Kurdish fighters from the People’s Protection Units (YPG) talk with members of US forces in Darbasiya, Syria. (Reuters)
Kurdish fighters from the People’s Protection Units (YPG) talk with members of US forces in Darbasiya, Syria. (Reuters)

Before US President Joe Biden could complete his “Syria team”, Washington was bombarded by demands during its transitional period to opt for a new approach to tackle the war-torn country. Among them is a phased approach with Damascus based on negotiations with president Bashar Assad.

Kurdish romance
So far, among the appointments to the team is Brett McGurk, who has been selected as coordinator for the Middle East and North Africa at the National Security Council. McGurk was previously described by Ankara as the new Lawrence of Arabia due to his sympathy with the Kurds in their plight against Turkey. In fact, one of the main reasons that prompted his resignation from the previous administration was Donald Trump’s “abandonment” of the Kurdish Syrian Democratic Forces – Washington’s key ally in the fight against ISIS – when he declared that he was pulling out American troops from Syria.

McGurk will be joined by Zahra Bell, who was in charge of facilitating inter-Kurdish Syrian dialogue to boost stability in the region, which boasts some 500 American soldiers, who in turn support 100,000 SDF fighters. The SDF controls a fourth of Syria’s territory and about 80 percent of its resources, making it a valuable asset for Washington in negotiations with Moscow, Tehran, Damascus and Ankara.

Questions remain over who will be named US special representative for Syria to succeed James Jeffery and Joel Rayburn. Questions have also been raised as to whether the Syria file will be handled by the National Security Council or whether the Secretary of State will adopt a more hands-on approach, like the one taken by Mike Pompeo and his team.
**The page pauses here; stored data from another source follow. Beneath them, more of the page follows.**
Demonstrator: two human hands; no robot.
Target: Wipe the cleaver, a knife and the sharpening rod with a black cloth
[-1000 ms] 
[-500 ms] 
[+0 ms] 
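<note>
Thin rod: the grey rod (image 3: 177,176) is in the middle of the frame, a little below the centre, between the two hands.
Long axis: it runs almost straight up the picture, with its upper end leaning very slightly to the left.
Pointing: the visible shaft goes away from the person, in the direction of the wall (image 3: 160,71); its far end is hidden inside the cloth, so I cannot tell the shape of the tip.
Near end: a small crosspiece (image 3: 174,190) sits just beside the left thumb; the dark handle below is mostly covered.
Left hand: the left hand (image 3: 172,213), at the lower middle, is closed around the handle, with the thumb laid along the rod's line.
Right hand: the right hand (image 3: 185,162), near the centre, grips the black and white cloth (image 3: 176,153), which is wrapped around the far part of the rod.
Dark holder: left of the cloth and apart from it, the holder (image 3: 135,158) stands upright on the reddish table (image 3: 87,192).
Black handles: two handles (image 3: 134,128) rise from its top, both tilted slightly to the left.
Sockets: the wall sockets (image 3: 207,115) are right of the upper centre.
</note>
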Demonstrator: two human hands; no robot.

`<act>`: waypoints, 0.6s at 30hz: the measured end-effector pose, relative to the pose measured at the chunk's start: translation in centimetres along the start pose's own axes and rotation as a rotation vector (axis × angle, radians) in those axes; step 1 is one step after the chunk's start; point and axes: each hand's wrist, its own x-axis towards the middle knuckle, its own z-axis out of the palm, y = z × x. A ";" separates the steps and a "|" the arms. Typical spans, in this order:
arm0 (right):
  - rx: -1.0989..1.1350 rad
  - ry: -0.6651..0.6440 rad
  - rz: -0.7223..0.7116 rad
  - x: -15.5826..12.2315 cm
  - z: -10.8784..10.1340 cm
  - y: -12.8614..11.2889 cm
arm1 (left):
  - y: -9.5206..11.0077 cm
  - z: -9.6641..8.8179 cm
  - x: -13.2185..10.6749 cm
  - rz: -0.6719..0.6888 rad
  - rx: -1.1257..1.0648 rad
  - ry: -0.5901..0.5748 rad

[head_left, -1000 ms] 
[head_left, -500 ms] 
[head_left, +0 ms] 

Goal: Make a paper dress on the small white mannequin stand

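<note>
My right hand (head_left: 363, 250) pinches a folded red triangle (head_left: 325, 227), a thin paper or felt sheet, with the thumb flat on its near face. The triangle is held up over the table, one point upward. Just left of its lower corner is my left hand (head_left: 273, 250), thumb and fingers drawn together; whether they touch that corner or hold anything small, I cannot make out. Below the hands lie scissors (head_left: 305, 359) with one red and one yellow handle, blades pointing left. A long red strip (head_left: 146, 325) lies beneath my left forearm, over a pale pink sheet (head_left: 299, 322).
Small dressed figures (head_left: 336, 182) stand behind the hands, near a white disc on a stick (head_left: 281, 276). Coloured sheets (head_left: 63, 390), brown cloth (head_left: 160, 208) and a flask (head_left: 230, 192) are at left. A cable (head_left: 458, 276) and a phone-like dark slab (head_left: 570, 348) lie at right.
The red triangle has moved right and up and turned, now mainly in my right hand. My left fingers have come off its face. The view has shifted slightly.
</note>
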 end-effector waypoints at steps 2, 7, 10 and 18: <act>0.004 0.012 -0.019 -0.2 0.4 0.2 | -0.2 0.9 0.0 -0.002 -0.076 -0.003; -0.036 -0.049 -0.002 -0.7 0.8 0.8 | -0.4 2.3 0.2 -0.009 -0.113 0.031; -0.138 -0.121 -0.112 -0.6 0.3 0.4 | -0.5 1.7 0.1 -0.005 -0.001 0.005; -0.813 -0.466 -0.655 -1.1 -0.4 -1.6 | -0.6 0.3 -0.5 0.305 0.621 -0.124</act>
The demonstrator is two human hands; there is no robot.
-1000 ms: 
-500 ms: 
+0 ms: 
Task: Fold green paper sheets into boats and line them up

Pompeo advocated the “maximum pressure” economic, political and military policy against Damascus and pushed for its continued political Arab and western isolation.

On the margin
There appears to be consensus that the Syrian conflict will not be high on Biden’s list of priorities. The new administration appears to be focused on the strained ties with Russia and efforts to return to the Iran nuclear deal.

Even though Syria will likely to remain on the margin, numerous articles, researches and studies have been published, suggesting a new American approach to the conflict. Former US Ambassador to Damascus Robert Ford was among the first to declare that the US policy in Syria had “failed” in achieving it declared goals. Writing to Foreign Policy, he said that it has only succeeded in the fight against ISIS. He suggested that Washington cooperate with Russia and Turkey in Syria even though those two countries often go it alone in tackling several issues in the conflict.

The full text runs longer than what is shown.